On Thu, 5 May 2022, Alessandro Vesely via mailop wrote:

On Fri 29/Apr/2022 18:24:04 +0200 Bernardo Reino wrote:
 On Fri, 29 Apr 2022, Tobias Fiebig via mailop wrote:

 This might be a bit of a theoretical attack thing, but looking over the
 bounces
 for my nightly outbound DMARC reports I actually started to wonder about
 this;
 (Mostly because I am getting scared by regularly sending DMARC reports to
 non
 -existing accounts on a major ESP ;-)).

 It's scary, and your scenario looks very real.

 I regularly get bounces from Google due to DMARC reports being sent to
 non-existant addresses handled by Google.

Sorry to be late...

Note that example.com should set rua=mailto:dm...@example.com; that is, they should receive reports at their own domain. If they setup a recipient to an external domain, the latter must acknowledge that setting.

I don't know if that is a requirement. But I have cases like e.g. with @discourse.org, where the rua is dmarc-repo...@discourse.org, so that would be "OK" as per your comment above.
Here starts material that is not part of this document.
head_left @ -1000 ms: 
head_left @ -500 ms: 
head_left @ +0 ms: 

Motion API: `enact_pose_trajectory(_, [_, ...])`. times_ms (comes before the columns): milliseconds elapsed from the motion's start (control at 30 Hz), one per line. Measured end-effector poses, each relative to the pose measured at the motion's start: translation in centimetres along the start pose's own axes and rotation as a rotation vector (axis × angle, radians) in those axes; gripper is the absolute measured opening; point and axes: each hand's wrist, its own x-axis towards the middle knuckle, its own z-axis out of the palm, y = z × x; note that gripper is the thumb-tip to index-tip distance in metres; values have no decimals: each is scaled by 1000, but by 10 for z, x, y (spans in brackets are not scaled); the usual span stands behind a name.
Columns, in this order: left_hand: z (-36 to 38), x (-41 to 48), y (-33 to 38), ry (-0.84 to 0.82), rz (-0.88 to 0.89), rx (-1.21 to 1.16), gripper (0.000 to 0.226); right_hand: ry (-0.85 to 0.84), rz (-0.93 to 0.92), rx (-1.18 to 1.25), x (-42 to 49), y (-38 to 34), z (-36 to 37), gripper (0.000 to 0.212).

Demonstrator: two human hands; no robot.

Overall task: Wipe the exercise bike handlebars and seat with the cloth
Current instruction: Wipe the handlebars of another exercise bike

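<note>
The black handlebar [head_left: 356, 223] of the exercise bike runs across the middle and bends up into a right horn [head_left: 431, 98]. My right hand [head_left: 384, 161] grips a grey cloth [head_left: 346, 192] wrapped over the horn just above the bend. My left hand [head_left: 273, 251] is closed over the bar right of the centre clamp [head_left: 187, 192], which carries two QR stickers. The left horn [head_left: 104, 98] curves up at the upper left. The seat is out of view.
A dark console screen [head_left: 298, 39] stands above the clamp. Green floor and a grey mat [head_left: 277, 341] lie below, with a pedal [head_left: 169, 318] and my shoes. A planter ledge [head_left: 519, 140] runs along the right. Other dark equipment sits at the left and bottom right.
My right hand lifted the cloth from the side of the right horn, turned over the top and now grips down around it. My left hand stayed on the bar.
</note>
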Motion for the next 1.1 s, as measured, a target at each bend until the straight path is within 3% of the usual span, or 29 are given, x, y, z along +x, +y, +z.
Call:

However, the MX for that domain is aspmx.l.google.com et al. which is what causes the/a problem.

My last event was this very morning, with:

<dmarc-repo...@discourse.org>: host aspmx.l.google.com[108.177.14.27] said:
    550-5.7.1 [65.108.69.105      12] Our system has detected that this message
    is 550-5.7.1 likely unsolicited mail. To reduce the amount of spam sent to
    Gmail, 550-5.7.1 this message has been blocked. Please visit 550-5.7.1
    https://support.google.com/mail/?p=UnsolicitedMessageError 550 5.7.1  for
    more information. y32-20020a2ebba0000000b0024f06a6a250si945257lje.307 -
    gsmtp (in reply to end of DATA command)

so that is Google rejecting the DMARC report that discourse.org ASKED FOR, because it considers it to be "unsolicited".

(OK, I originally mentioned non existent addresses, but being rejected as a spammer is even worse than that, in my book).

 I've even considered stopping sending DMARC reports entirely, as one could
 argue that they don't serve any positive purpose for the reporter, and may
 even have a negative impact, as you have described.

There /are/ a couple of positive effects for reporters. One, for small senders, is to contribute scraping out a minimal footprint.

If that "minimal footprint" ends with meaning "Google thinks I send unsolicited e-mails during the night to addresses that may or may not exist" then I'd rather live without that footprint ;-)

I currently have 14 (manually added) domains in my "no DMARC reporting list".
When I reach 20 I'll just stop reporting altogether ¯\_(ツ)_/¯

Cheers,
Bernardo

PS: I notice this is derailing off the original topic, which was the nice DMARC reflection attack.